** EXERCISE AIM **
Only the lines from the opening of the material through the line bearing "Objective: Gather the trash" should be reproduced, exactly and without pictures.

** SOURCE DATA **
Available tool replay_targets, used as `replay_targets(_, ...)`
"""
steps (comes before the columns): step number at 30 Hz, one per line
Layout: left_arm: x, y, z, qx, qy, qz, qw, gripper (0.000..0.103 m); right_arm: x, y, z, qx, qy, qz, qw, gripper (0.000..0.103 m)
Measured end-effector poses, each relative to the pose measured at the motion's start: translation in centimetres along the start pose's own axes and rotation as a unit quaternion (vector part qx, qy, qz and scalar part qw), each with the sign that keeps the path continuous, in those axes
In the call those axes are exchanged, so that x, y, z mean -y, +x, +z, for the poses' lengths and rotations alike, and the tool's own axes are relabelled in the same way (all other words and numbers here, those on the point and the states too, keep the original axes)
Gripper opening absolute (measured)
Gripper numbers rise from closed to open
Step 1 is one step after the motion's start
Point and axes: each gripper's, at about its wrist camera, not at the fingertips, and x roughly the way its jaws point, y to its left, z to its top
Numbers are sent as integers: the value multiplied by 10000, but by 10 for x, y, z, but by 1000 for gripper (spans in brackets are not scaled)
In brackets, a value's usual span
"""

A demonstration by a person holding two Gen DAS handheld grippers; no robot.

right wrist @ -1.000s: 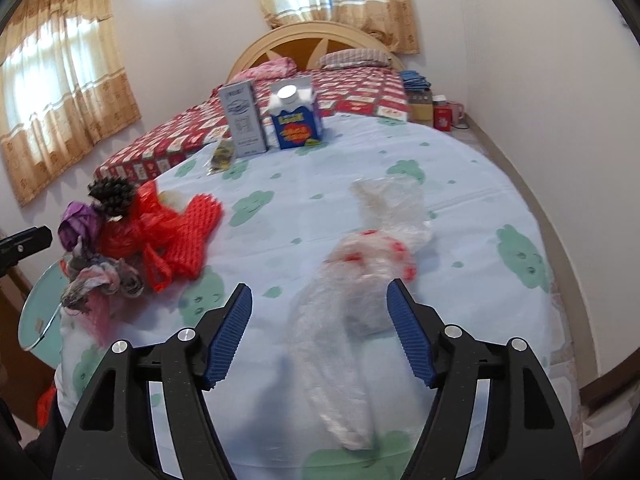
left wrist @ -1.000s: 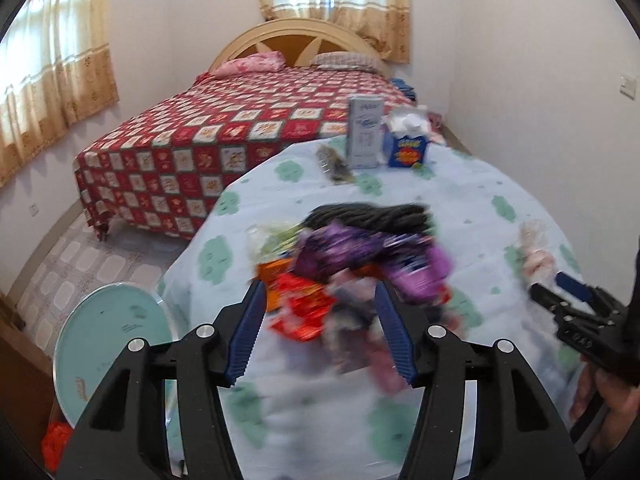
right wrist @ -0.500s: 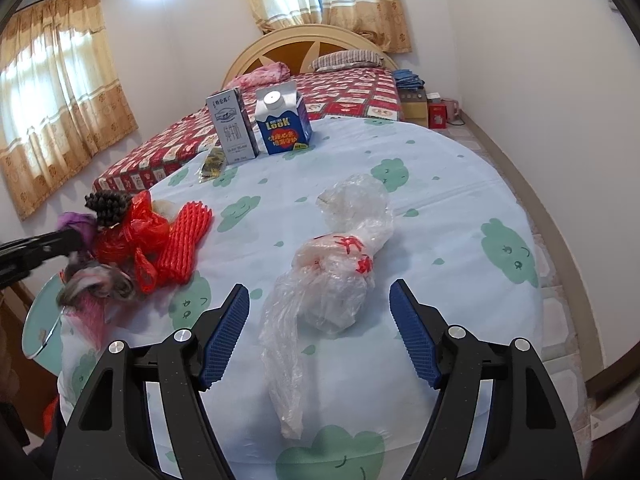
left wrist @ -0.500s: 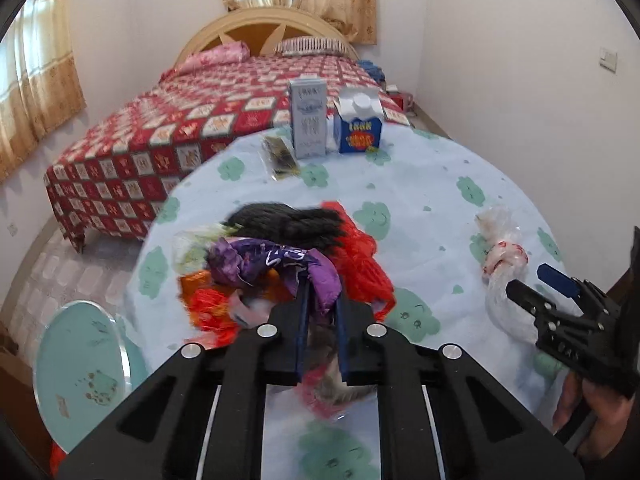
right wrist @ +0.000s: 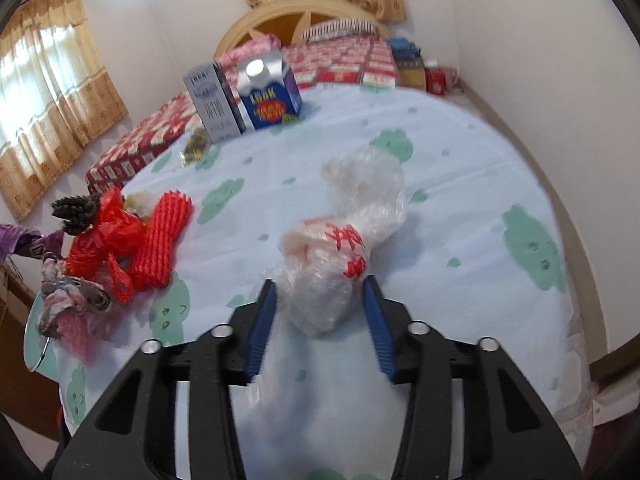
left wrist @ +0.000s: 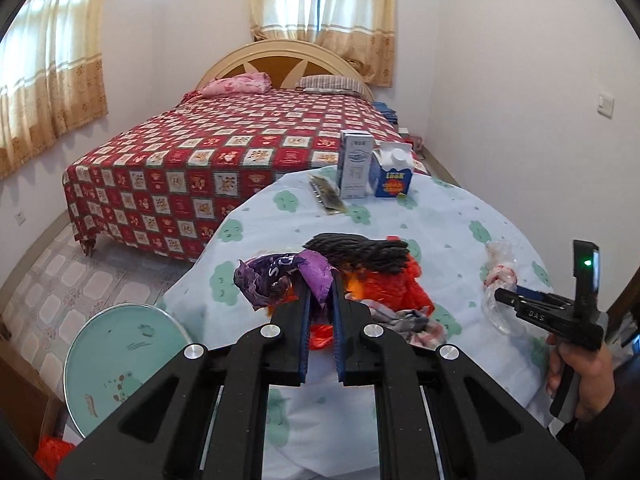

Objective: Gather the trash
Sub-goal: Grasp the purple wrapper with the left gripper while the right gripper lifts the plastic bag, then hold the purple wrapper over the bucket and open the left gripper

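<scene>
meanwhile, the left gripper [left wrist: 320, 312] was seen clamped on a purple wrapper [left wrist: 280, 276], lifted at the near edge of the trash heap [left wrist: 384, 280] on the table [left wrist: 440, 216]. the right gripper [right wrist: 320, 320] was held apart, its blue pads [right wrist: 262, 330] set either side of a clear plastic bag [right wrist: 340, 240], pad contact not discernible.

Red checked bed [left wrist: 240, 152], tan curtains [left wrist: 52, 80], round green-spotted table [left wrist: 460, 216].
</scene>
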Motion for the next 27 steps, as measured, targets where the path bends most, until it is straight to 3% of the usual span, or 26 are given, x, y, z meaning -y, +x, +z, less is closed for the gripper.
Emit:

** ANSWER BOX **
Available tool replay_targets, used as `replay_targets(_, ...)`
"""
steps (comes before the columns): step number at 30 Hz, one per line
Layout: left_arm: x, y, z, qx, qy, qz, qw, gripper (0.000..0.103 m); right_arm: x, y, z, qx, qy, qz, qw, gripper (0.000..0.103 m)
Measured end-effector poses, each relative to the pose measured at the motion's start: translation in centimetres along the start pose's own axes and rotation as a unit quaternion (vector part qx, qy, qz and scalar part qw), each with the sign that keeps the path continuous, in those axes
In the call those axes are exchanged, so that x, y, z mean -y, +x, +z, for the poses' lengths and rotations alike, and the tool's own axes are relabelled in the same way (all other words and numbers here, those on the point and the states too, keep the original axes)
Gripper opening absolute (measured)
Gripper numbers rise from closed to open
Step 1 is one step after the motion's start
Point and axes: each gripper's, at about its wrist camera, not at the fingertips, and x roughly the way its jaws point, y to its left, z to its top
Numbers are sent as integers: the value multiplied by 10000, but by 10 for x, y, z, but by 1000 for gripper (spans in brackets are not scaled)
In brackets, a value's usual span
"""

A demonstration by a person holding two Gen DAS handheld grippers; no robot.

right wrist @ -1.000s: 
left wrist @ -1.000s: 
right wrist @ -0.500s: 
left wrist @ -0.500s: 
right wrist @ +0.000s: 
left wrist @ +0.000s: 

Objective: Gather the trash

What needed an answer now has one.